In order to manage quality, organisations typically aim to do three things: cement
relationships with customers (and other stakeholders), reduce variation in key
processes, and improve processes and products in a continuous step-by-step manner.
So, quality management control systems are typically based on measures of customer
satisfaction, reduction of variation and step-by-step continuous improvement (Dean 103
and Bowen, 1994; Wilkinson et al., 1998; Handfield and Melnyk, 1998; Dale et al., 2000;
Dale, 2003).
However, the relevance and effectiveness of all of these are influenced by
increasing product variety and shortening product life cycles. The increasing speed of
change may subject the classic step-by-step plan-do-check-act (PDCA) based
performance improvement loops to major strain. Since an updated product or process
may already be in place before any improvements projected can be implemented
(Sitkin et al., 1994). Moreover, many of the traditional tools and techniques aiming at
reducing variation assume large batches of the same or similar products that are
repeated over time. But batches are becoming smaller and the likelihood that a process
will be repeated in exactly the same form is decreasing (Von Corswant and
Fredriksson, 2002). So, the possibility of variation increasing is occurring at the same
time as the basic assumptions required for traditional reduction of variation are under
attack (Sitkin et al., 1994). Therefore, many of the currently used quality management
systems of firms are based on assumptions that are challenged by the two trends and it
is questionable whether these quality management systems are still useful in the
traditional format.
The empirical part of this paper is based on case study research undertaken at three
European automotive companies. The automotive industry is interesting for a number
of reasons. Firstly, it has from the beginning been leading edge in quality management
(e.g. Toyota) (Dale et al., 2000; Womack et al., 1990). Secondly, increasing product
variety and shortening product life cycles are already visible in the automotive
industry (Pine, 1993; The Economist, 2001; Von Corswant and Fredriksson, 2002;
Womack et al., 1990; Alford et al., 2000; Agrawal et al., 2001). Car manufacturers
introduce new models at a high pace and the option lists for cars are becoming
increasingly longer, although many features that used to be options in the past have
now become standard equipment. Life cycles are under pressure because sales drop
rapidly after a few years of production and even face-lifts can do little to counter this.

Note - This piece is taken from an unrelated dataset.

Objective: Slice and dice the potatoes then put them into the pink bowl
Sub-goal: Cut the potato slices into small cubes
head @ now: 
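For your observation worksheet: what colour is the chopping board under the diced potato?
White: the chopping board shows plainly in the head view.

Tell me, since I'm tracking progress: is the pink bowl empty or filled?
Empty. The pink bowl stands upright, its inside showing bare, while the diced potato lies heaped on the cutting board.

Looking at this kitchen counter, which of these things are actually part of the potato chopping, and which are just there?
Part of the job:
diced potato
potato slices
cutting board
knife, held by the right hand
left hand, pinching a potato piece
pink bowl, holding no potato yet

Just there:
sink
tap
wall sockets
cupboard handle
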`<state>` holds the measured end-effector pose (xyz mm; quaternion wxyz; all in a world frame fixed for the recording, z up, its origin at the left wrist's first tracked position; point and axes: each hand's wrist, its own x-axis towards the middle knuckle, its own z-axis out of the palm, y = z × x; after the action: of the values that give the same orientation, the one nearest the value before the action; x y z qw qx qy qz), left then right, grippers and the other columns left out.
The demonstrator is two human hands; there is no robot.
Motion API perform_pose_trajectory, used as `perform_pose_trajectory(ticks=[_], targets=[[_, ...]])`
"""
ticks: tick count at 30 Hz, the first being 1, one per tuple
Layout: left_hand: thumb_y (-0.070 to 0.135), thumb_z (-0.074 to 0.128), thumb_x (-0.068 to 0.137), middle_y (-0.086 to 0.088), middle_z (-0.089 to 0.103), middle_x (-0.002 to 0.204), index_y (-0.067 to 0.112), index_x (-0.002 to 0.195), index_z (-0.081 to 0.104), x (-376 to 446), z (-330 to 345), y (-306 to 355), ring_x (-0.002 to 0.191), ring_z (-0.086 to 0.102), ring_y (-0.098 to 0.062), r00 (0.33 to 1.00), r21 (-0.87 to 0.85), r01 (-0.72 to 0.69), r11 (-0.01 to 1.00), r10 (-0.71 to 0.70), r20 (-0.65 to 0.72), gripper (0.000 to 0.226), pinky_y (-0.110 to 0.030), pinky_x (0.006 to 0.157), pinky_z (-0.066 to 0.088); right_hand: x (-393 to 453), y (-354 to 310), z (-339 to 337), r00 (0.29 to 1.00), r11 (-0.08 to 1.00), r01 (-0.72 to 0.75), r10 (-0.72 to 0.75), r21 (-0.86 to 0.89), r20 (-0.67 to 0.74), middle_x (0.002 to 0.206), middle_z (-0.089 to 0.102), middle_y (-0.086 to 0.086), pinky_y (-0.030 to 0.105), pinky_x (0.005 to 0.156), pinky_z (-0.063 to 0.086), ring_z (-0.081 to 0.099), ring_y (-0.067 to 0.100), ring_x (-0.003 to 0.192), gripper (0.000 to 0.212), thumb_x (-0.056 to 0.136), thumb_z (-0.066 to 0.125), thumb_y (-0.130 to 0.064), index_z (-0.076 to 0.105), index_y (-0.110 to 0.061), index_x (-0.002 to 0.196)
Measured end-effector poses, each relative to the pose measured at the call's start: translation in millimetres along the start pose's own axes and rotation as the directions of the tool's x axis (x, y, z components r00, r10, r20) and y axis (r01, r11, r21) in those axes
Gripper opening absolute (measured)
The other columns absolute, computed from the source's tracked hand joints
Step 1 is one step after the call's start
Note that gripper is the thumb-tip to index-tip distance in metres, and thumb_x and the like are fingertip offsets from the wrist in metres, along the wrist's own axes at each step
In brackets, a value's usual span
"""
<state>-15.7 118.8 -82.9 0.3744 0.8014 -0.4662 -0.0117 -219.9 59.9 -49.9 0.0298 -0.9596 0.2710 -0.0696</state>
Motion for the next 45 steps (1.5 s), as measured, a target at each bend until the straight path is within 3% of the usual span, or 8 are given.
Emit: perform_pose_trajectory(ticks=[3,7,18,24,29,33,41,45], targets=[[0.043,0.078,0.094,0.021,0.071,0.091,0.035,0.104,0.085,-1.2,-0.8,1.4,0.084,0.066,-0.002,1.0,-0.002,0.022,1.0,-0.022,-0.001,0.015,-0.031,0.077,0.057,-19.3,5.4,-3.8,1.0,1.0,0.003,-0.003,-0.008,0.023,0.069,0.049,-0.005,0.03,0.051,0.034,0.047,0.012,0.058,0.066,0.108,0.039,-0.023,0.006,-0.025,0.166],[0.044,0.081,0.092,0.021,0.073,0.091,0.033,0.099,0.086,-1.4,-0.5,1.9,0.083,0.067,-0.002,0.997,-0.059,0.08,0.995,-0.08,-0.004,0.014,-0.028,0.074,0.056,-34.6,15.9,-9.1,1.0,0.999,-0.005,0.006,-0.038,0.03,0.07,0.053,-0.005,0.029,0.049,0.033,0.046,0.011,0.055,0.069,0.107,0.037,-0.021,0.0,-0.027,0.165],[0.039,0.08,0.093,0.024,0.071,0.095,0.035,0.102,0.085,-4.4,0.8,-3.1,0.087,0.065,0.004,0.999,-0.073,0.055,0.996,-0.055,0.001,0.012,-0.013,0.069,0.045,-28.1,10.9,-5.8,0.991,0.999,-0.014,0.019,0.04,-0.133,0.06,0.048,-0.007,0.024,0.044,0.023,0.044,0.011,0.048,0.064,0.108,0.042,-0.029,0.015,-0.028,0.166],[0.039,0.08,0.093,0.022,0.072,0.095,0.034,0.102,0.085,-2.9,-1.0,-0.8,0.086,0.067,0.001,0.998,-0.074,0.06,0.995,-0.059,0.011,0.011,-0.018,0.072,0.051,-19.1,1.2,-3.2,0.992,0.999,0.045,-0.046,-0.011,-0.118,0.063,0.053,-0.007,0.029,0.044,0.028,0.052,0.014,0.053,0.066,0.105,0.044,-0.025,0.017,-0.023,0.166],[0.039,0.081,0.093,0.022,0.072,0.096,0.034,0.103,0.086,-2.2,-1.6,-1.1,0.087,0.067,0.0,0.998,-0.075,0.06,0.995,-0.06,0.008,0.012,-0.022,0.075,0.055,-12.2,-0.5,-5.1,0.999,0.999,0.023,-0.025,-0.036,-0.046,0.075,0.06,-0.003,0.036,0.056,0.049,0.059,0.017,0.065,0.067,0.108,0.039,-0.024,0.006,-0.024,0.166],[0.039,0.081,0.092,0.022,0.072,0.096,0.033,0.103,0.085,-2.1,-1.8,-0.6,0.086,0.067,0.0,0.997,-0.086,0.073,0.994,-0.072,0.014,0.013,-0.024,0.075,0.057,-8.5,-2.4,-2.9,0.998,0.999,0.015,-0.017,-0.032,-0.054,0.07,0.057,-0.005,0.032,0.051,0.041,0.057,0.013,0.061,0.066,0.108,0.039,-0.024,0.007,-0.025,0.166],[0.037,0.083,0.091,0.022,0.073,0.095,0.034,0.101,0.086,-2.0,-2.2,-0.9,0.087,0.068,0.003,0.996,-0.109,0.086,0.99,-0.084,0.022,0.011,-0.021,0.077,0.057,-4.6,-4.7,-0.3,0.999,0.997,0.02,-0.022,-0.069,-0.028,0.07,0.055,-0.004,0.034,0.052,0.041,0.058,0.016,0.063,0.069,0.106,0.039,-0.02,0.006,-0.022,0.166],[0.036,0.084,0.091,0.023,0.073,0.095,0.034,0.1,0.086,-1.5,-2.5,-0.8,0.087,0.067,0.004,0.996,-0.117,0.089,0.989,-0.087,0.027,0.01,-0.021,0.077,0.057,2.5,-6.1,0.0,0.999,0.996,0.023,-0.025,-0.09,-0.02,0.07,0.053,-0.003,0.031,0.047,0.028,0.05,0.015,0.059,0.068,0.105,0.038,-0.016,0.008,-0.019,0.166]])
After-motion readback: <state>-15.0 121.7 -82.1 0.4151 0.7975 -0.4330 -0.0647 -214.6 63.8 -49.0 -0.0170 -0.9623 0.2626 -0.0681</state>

Thirdly, in an effort to retain as much as possible of mass production, many
automotive firms are sharing platforms with other brands in the same firm or with
competing firms. This indicates that manufacturers are trying to reduce complexity by
sticking to traditional mass production as much as possible, while on the other hand
they try to offer customers the experience of a unique car. Fourthly, current quality
management systems are clearly under strain in the automotive industry since the
number of product recalls has risen sharply (Simon, 2004). To complicate matters,
many of these recalls are not caused by internal problems at the car manufacturers but
they arise from problems at their suppliers and even at sub-suppliers.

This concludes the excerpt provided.